* EXERCISE BRIEF: After locating the line with "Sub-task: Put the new", retype it and every later line exactly, stopping at the end of the records.

-.-.-

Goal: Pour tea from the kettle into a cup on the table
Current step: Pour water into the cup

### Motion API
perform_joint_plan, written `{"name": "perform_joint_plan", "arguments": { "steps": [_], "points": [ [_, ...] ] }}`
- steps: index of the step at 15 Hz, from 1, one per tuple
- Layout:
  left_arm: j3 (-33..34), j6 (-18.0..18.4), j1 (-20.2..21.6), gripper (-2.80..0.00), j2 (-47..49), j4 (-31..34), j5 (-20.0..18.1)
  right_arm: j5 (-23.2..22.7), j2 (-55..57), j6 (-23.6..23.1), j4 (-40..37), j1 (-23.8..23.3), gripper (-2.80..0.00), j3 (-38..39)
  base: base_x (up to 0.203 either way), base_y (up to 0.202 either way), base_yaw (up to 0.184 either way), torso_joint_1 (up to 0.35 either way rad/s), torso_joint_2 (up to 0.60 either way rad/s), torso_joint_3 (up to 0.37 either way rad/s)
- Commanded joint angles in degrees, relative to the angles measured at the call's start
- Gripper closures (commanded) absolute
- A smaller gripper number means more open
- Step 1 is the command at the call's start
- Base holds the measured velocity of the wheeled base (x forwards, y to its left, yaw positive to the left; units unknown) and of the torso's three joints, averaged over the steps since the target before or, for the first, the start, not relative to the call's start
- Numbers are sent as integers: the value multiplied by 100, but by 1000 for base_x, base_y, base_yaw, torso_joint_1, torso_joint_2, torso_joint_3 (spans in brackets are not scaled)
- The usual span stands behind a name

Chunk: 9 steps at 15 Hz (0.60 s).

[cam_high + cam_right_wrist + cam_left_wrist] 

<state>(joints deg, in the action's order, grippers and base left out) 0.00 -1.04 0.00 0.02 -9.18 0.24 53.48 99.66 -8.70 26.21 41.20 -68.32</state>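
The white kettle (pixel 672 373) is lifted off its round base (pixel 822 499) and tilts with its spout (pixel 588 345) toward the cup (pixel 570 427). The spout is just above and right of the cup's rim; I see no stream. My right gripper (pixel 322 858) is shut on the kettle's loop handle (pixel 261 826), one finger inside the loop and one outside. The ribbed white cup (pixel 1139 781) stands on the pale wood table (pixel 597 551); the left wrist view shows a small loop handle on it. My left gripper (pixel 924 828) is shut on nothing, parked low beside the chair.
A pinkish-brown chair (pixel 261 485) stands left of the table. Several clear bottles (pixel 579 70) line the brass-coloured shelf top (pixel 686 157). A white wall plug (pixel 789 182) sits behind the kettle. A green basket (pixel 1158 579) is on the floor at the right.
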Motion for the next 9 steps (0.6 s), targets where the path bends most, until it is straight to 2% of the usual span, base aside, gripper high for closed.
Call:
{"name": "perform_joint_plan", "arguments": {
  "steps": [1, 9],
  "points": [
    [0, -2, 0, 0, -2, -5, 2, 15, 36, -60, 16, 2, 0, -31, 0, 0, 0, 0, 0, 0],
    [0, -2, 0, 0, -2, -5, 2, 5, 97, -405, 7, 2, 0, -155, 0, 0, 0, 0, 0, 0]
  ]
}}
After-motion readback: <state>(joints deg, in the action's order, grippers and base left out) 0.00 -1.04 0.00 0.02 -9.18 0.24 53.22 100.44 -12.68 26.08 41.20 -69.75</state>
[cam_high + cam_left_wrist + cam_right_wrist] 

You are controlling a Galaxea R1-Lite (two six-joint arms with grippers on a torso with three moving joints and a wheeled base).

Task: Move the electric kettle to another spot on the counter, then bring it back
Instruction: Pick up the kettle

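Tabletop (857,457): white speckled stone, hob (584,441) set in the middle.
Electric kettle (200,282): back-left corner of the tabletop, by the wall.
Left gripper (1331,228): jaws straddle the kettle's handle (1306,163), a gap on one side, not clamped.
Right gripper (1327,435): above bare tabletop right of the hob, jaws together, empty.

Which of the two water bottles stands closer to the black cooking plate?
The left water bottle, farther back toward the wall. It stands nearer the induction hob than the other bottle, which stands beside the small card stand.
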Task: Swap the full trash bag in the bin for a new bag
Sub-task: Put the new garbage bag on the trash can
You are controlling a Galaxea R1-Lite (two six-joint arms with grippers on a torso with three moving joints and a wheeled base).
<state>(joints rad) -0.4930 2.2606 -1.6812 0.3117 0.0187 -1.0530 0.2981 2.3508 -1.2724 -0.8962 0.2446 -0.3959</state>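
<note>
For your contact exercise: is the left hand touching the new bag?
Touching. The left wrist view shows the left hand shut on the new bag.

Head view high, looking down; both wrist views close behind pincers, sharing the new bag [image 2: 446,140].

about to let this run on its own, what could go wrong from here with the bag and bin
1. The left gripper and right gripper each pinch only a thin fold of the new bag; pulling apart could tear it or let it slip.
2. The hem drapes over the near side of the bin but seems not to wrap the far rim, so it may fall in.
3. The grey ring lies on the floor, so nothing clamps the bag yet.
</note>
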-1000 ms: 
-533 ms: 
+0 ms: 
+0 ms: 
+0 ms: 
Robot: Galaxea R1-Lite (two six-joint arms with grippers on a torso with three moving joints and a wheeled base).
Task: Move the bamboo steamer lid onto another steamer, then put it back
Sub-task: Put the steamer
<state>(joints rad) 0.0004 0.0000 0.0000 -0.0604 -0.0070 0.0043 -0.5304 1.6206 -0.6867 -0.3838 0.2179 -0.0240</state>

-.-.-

* RESULT:
Sub-task: Put the new garbage bag on the trash can
You are controlling a Galaxea R1-Lite (two six-joint arms with grippers on a torso with three moving joints and a wheeled base).
<state>(joints rad) -0.4930 2.2606 -1.6812 0.3117 0.0187 -1.0530 0.2981 2.3508 -1.2724 -0.8962 0.2446 -0.3959</state>
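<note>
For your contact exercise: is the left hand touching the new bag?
Touching. The left wrist view shows the left hand shut on the new bag.

Head view high, looking down; both wrist views close behind pincers, sharing the new bag [image 2: 446,140].

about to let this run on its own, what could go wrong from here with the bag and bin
1. The left gripper and right gripper each pinch only a thin fold of the new bag; pulling apart could tear it or let it slip.
2. The hem drapes over the near side of the bin but seems not to wrap the far rim, so it may fall in.
3. The grey ring lies on the floor, so nothing clamps the bag yet.
</note>
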-1000 ms: 
-533 ms: 
+0 ms: 
+0 ms: 
+0 ms: 
Robot: Galaxea R1-Lite (two six-joint arms with grippers on a torso with three moving joints and a wheeled base).
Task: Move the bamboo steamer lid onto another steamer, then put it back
Sub-task: Put the steamer
<state>(joints rad) 0.0004 0.0000 0.0000 -0.0604 -0.0070 0.0043 -0.5304 1.6206 -0.6867 -0.3838 0.2179 -0.0240</state>

This answer requires no additional content.